So what? Who cares? Big deal, you might be saying. It’s not as if treating millions of new statin users will be directly beneficial to Big Pharma, after all. That’s because most brand-name statins are now available as cheaper generics – Crestor (rosuvastatin) is the notable exception, still under patent protection until 2016. But new drugs to lower cholesterol and reduce heart attack and stroke risk are under development, and a potential pool of customers that’s estimated to top 45 million statin users can make such new drugs profitable for the industry.

The cardiologists writing guidelines that could now result in one out of every three adults taking statins for life are among the same ones who helped Big Pharma turn statins into the number one profit-maker for the drug industry in the first place. Lipitor, for example, became the world’s all-time biggest-selling prescription drug in history with cumulative sales topping $130 billion.

Thank you, doctors.

Some may be already dismissing my concerns as merely those of yet another dull-witted heart attack survivor ranting on about yet another example of marketing-based medicine.

Understandable, were it not for an emerging development. It’s the growing number of physicians who seem as concerned as I am about this wholesale embrace of pharmaceuticals in disease prevention.

Physicians like Kentucky cardiologist Dr. John Mandrola, a strong advocate for the cardioprotective benefits of regular exercise and heart-smart eating, who once wrote:

“If you don’t have heart disease, the best way to avoid getting it is so simple, so easy to understand, and so not up to your doctor.

“Pills should never be the basis of preventing heart disease. I believe that people, not doctors, can make the greatest impact on reducing the burden of heart disease.”

Or physicians like Harvard Medical School professors Dr. Paul Ridker and Dr. Nancy Cook, who met with guideline committee authors during this week’s AHA meetings in Dallas because they had noted that the risk calculator over-predicted risk by 75-150 percent, so much so that it could mistakenly recommend millions more people as candidates for statins.  Although they supported the guidelines’ statin recommendations for those with existing cardiovascular disease, they have concerns about blanket endorsement of statins to prevent it. They wrote in the medical journal, The Lancet:

“As described in the guidelines, these new criteria could result in more than 45 million middle-aged Americans who do not have cardiovascular disease being recommended for consideration of statin therapy.

“Other than age, the major drivers of high global risk are smoking and hypertension, for which the interventions of choice should be to eliminate cigarette use and to lower blood pressure, rather than to write a prescription for statins.”

Or physicians like Dr. Roger Blumenthal, director of the Ciccarone Preventive Cardiology Center at Johns Hopkins, who explained:

“Statin therapy should not be approached like diet and exercise as a broadly-based solution for preventing coronary heart disease. These are lifelong medications with potential side effects.”

Or physicians like Harvard’s Dr. John Abramson and JAMA Internal Medicine editor Dr. Rita Redberg, who wrote the following in their compelling New York Times opinion piece:

“This announcement is not a result of a sudden epidemic of heart disease, nor is it based on new data showing the benefits of lower cholesterol. Instead, it is a consequence of simply expanding the definition of who should take the drugs — a decision that will benefit the pharmaceutical industry more than anyone else.

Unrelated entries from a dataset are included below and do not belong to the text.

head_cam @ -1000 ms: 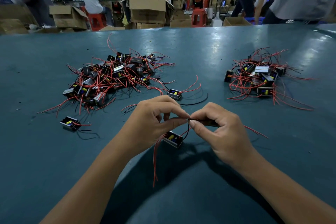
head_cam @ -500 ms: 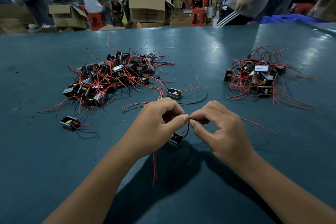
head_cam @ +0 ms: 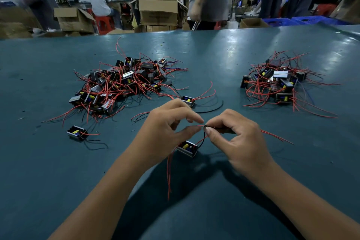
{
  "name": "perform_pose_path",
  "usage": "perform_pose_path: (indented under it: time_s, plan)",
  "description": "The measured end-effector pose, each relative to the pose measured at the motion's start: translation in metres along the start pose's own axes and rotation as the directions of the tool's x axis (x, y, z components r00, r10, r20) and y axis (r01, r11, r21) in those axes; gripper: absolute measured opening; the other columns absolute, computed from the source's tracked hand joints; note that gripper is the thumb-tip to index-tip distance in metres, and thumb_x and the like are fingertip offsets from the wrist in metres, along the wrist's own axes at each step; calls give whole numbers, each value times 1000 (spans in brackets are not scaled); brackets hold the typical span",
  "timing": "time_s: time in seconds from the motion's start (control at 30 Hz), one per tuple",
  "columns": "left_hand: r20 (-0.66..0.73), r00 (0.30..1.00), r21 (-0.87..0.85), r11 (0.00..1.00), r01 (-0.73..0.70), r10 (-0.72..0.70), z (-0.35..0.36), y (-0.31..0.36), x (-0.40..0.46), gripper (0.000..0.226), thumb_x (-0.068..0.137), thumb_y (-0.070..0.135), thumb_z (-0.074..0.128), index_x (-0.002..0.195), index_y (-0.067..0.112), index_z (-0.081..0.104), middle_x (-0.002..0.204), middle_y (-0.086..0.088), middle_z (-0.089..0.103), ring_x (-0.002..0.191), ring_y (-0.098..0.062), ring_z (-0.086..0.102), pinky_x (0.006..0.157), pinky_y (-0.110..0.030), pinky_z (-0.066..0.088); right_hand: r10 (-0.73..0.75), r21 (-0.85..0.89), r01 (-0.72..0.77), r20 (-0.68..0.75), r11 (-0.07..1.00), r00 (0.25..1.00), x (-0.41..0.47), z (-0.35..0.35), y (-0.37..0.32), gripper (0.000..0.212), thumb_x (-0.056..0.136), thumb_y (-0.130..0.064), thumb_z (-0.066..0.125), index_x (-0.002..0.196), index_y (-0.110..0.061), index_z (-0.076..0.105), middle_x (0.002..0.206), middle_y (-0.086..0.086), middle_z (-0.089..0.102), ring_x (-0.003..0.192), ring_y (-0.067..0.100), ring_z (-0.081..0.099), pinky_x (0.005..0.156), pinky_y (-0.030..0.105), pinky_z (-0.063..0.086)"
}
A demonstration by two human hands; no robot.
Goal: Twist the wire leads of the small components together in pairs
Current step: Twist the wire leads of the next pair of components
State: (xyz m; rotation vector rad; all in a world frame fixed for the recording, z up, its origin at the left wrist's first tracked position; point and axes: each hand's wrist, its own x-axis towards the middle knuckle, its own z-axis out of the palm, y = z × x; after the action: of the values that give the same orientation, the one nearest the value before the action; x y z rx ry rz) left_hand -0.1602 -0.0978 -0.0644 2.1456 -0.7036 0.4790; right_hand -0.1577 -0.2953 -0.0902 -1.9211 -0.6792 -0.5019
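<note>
Two hands pinch a component's wire leads together above a teal table.

The right hand [head_cam: 236,138] pinches a red and a black lead [head_cam: 204,132] between thumb and forefinger, and the left hand [head_cam: 167,130] meets it with thumb and forefinger closing narrowly on the wire tips, probably so one hand can anchor while the other twists. The small component [head_cam: 187,148] hangs or rests just below the fingertips; whether it touches the table [head_cam: 214,54] cannot be told. Its other red leads [head_cam: 169,173] trail toward the viewer. The joint itself is too small to show how far it is twisted. Further out, a large pile of components [head_cam: 120,82] lies on the left and a smaller pile [head_cam: 276,84] on the right, likely undone and done. Which is which cannot be told.
</note>
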Motion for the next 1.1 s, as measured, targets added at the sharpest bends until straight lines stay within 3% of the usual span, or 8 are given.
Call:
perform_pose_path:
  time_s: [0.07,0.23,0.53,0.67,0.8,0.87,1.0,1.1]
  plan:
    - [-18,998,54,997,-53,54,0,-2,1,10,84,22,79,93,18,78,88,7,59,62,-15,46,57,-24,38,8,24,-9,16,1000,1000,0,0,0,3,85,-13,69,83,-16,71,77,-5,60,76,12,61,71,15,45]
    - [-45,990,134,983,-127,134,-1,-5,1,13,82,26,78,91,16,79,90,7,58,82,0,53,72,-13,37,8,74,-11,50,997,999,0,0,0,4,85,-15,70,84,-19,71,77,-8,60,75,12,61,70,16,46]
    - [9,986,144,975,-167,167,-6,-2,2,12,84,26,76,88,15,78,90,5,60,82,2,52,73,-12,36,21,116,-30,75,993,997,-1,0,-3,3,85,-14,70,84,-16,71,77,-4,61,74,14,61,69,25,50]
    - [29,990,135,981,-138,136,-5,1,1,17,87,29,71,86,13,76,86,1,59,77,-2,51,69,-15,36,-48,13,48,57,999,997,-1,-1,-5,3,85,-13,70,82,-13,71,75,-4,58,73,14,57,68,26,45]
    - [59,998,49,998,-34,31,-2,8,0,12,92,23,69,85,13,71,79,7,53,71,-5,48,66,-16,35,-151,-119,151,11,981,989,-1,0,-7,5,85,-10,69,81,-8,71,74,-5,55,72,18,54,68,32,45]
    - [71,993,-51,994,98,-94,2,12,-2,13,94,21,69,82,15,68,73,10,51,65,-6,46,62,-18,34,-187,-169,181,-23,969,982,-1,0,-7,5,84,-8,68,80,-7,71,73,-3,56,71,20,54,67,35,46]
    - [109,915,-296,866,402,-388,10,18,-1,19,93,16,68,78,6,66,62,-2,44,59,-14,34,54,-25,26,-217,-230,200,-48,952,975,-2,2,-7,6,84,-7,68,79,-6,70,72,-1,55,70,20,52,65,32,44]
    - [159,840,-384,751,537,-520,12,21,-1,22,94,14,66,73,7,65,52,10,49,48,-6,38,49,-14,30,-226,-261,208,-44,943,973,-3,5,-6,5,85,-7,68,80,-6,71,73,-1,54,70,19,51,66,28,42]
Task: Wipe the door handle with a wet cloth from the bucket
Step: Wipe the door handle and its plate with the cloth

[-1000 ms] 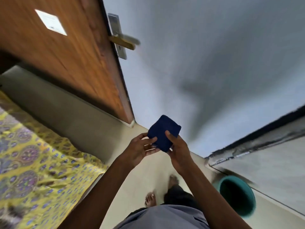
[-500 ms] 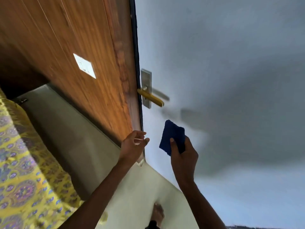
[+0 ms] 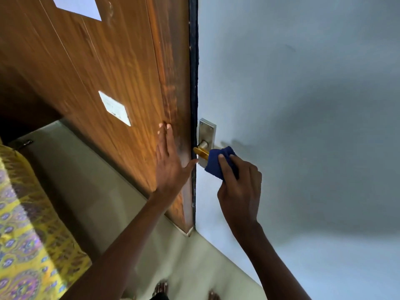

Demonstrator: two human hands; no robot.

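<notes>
1. Fabric in yellow with a purple pattern [image 3: 23, 224] fills the near left corner, well apart from the work and no part of it.
2. The wooden door [image 3: 104, 68] stands open, its brown face on the left and its dark edge running up the middle of the view. It looks heavy and stiff, and it probably swings freely on its hinges under a sideways push.
3. The left hand [image 3: 171, 163] lies flat and wide open on the door face just left of the edge, fingers spread, thumb reaching toward the edge. It holds nothing; judging from its placement, it steadies the door against the wiping pressure.
4. The door handle [image 3: 200, 152], a brass-coloured lever on a silver plate [image 3: 206, 132], sits just right of the door edge. It is rigid metal, smooth and likely slippery once wet, and it may dip if pressed downward.
5. The blue cloth [image 3: 216, 164] is folded into a soft pad and touches the lever's outer end, covering it. It is light and limp, so it is best gripped bunched and wrapped around the lever.
6. The right hand [image 3: 240, 191] is closed on the cloth, fingertips [image 3: 221, 158] pressing it to the handle.
7. The pale wall [image 3: 303, 105] fills the right. The bucket is not in view.
</notes>
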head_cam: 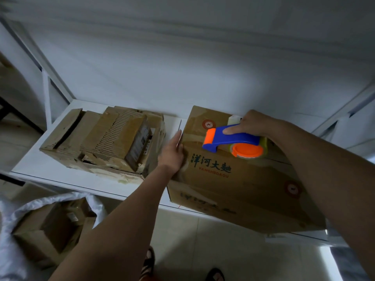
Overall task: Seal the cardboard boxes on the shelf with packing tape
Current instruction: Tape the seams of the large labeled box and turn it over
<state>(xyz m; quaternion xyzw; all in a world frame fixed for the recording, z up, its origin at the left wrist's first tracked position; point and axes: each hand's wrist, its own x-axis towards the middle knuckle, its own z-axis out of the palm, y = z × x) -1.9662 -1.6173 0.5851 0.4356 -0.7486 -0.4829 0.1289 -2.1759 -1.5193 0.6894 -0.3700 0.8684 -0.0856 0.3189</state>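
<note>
A large brown cardboard box (pixel 233 183) with blue printed characters lies on the white shelf (pixel 40 165), its front overhanging the shelf edge. My right hand (pixel 251 123) grips a blue and orange tape dispenser (pixel 233 141), which rests on the box top near the middle seam. My left hand (pixel 172 153) lies flat against the box's left top edge, fingers together, holding nothing. To the left stands a worn, torn cardboard box (pixel 105 140) with loose cardboard pieces piled on top.
The white wall rises right behind the shelf. White shelf posts (pixel 46 98) stand at left and right. Below at left a white sack (pixel 18 230) holds more cardboard boxes. My sandalled feet (pixel 150 260) show on the tiled floor.
</note>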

“Statins give the illusion of protection to many people, who would be much better served, for example, by simply walking an extra 10 minutes per day.

“We believe that the new guidelines are not adequately supported by objective data, and that statins should not be recommended for this vastly expanded class of healthy people.

“Instead of converting millions of people into statin customers, we should be focusing on the real factors that undeniably reduce the risk of heart disease: healthy diets, exercise and avoiding smoking.

“Patients should be skeptical about the guidelines, and have a meaningful dialogue with their doctors about statins, including what the evidence does and does not show, before deciding what is best for them.”

See tomorrow’s Ethical Nag post, Statin Guidelines We Love to Hate – and the Docs Who Write Them”

See also:

.

16 thoughts on “Can statins prevent my head from exploding?

  1. Statins seem to have benefit for those who have had a heart attack but do not benefit those who have not.

    Much confusion happens when population data is applied to the individual. If, for example 2 people in every 100 taking tablets for 5 years do not have a heart attack, on a population basis this is a large number. However, who wants to be one of the 98?

    Ultimately this is confusing because doctors know less then they think they do and what we believe to day may be disproved tomorrow. Such is life.

    Our overall aim should be to minimise the use of medications not expand the use.

    • Here is a rather simple take on this issue:
      Let’s FORGET about cholesterol. How about we focus on 3 things:
      1. What is your baseline risk of a CV event?
      2. How much…in absolute numbers…does a statin reduce that risk?
      3. Once YOU see those numbers, is taking a statin worth it to YOU?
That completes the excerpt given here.